You should get the following as output:

+-----+-------+------------------+----------------+-----------------------------+---+---+--------------+
|spend|signups|     avg_3wk_spend|spend_per_signup|spend_zero_mean_unit_variance|foo|bar|augmented_mean|
+-----+-------+------------------+----------------+-----------------------------+---+---+--------------+
|   10|      1|              10.0|            10.0|                   -1.0644054|1.0|2.0|           3.0|
|   10|     10|              10.0|             1.0|                   -1.0644054|1.0|2.0|           3.0|
|   20|     50|13.333333333333334|             0.4|                  -0.48382062|1.0|2.0|           3.0|
|   40|    100|23.333333333333332|             0.4|                    0.6773489|1.0|2.0|           3.0|
|   40|    200|33.333333333333336|             0.2|                    0.6773489|1.0|2.0|           3.0|
|   50|    400|43.333333333333336|           0.125|                    1.2579336|1.0|2.0|           3.0|
+-----+-------+------------------+----------------+-----------------------------+---+---+--------------+

with Hamilton showing you the following execution visualization: udf hamilton execution Note: foo, bar, and augmented_mean do not depend on any inputs in the dataframe.

What Hamilton does under the hood

You need to use the PySparkUDFGraphAdapter for this to work.
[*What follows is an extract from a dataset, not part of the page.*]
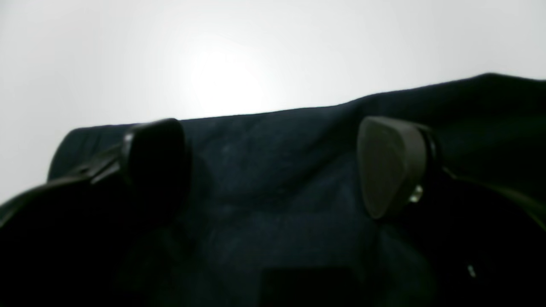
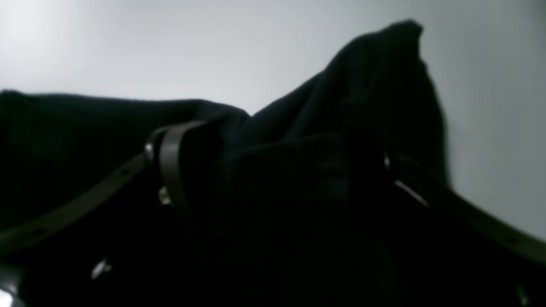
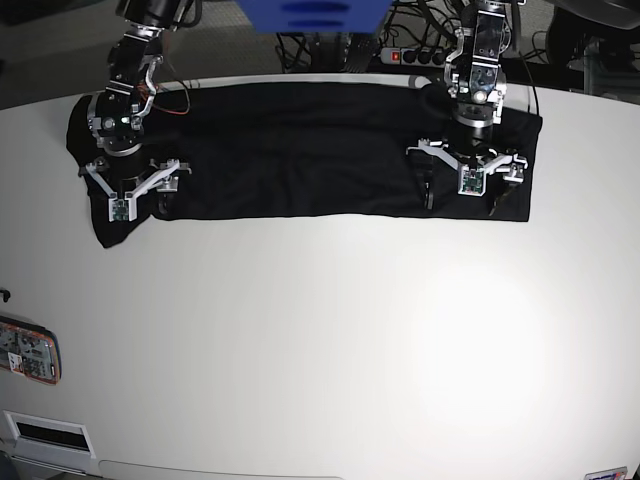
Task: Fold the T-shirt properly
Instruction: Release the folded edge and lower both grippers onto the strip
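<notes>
The black T-shirt [image 3: 300,150] lies as a long band across the far side of the white table [image 3: 320,350]. My left gripper [image 3: 462,200] hangs over the shirt's right end, near its front edge. In the left wrist view this left gripper [image 1: 273,170] is open, its pads wide apart above flat T-shirt cloth [image 1: 298,128]. My right gripper [image 3: 138,205] is at the shirt's left end. Seen from the right wrist, the right gripper [image 2: 277,175] also stands open, with T-shirt cloth [image 2: 362,85] rising in a dark hump between and behind its fingers.
A small red-edged device [image 3: 28,350] lies at the table's left edge. A power strip [image 3: 420,55] and cables sit behind the table. A blue object [image 3: 310,15] hangs above the far edge. Bare white tabletop fills the near half.
</notes>
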You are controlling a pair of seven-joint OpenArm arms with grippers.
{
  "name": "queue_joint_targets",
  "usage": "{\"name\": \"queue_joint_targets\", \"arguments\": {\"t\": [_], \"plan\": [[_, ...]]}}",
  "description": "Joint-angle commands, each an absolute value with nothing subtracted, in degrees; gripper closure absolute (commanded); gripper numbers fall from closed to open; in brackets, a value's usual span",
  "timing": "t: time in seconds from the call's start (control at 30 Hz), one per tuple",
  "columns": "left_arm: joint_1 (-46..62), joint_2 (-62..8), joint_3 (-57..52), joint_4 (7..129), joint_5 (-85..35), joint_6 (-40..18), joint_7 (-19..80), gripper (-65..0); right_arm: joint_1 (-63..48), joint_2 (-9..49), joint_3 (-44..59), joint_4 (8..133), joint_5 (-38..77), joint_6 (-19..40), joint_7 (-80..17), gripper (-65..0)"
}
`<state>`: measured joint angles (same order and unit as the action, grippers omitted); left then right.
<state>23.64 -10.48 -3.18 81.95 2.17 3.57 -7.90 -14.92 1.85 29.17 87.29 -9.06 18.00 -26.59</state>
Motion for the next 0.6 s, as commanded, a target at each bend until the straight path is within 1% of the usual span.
{"name": "queue_joint_targets", "arguments": {"t": [0.0,0.13,0.3,0.4,0.57], "plan": [[23.69,-10.86,-3.21,78.55,5.76,4.09,4.7,-61.6,-15.25,2.07,28.09,84.62,-11.91,19.21,-32.66,-45.7],[20.0,-12.18,-3.21,74.15,5.85,4.09,4.7,-61.6,-14.81,2.24,27.21,77.32,-11.91,19.21,-30.73,-45.7],[15.78,-15.69,-3.3,69.14,5.67,4.09,4.7,-61.6,-4.09,2.24,27.21,70.99,-11.91,19.21,-29.85,-45.7],[13.32,-17.36,-3.3,66.24,5.67,4.18,4.7,-61.6,-0.31,2.24,27.21,68.7,-11.91,19.21,-28.97,-45.7],[10.51,-17.71,-3.3,66.15,5.67,4.18,4.62,-61.6,0.4,2.15,27.21,68.18,-11.91,19.03,-26.68,-45.7]]}}
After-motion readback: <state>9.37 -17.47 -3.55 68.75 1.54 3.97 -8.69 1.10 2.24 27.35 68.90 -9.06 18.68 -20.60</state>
This is because Hamilton needs to know how to augment operations for pyspark. With this adapter, Hamilton will:

Takes care of the spark boilerplate for you in creating a UDF.
Intelligently knows whether to pull from the dataframe for input to a function, based on column names, or pulls from the passed in dictionary of inputs for that UDF.
Append the requested outputs to the dataframe.
Operate on the premise that as part of the inputs field to dr.execute(..., inputs=INPUTS), the INPUTS dictionary contains a mapping of column name to pyspark dataframe. Hamilton will then know to use that single dataframe to pull from and append columns to, to coordinate UDF execution.
Assume all functions are map based functions. If they‘re not, then you’ll need to manually manage that outside of Hamilton.

Why is Hamilton useful here?

It makes it easy to write UDFs that can be run in a distributed setting.
Those UDFs can be run in other contexts that don't use spark!
Hamilton forces you to curate UDFs and thus they subsequently can be versioned, tested, documented, and reused in other spark jobs easily. Think reusable feature definitions, think reusable metric definitions! Assumption: they have to be map based functions.
Anyone who wants to use these UDFs, MUST ALIGN ON COLUMNS NAMES! This is a good thing, because it means that you can standardize on column names and reuse UDFs across different spark jobs, which lowers your maintenance burden!
If you don‘t care about intermediate outputs, Hamilton won’t add them. It'll only add the outputs you want to the passed in dataframe.

Limitations

The PySparkUDFGraphAdapter currently only supports map based functions.
The only pandas_udfs signature currently supported is for functions with pd.Series as inputs, and pd.Series as output.
@check_output annotations are not currently supported for pyspark UDFs at this time. But we're working on it - ping us in slack (or via issues) if you need this feature!

Future work

Auto vectorize UDFs to be pandas_udfs

We could under the hood translate basic vanilla python UDF functions to use the pandas_udf route. This could be a variable passed to the PySparkUDFGraphAdapter to enable it/or require some annotation on the function, or both. Let us know if this would be useful to you!

All the Pandas UDF signatures

(1) Let us know what you need. (2) Implementation is a matter of (a) getting the API right, and (b) making sure it fits with the Hamilton way of thinking.

Aggregation UDFs

We just need to determine what a good API for this would be. We're open to suggestions!

Other dataframe operations

We could support other dataframe operations, like joins, etc. We're open to suggestions! The main issue is creating a good API for this.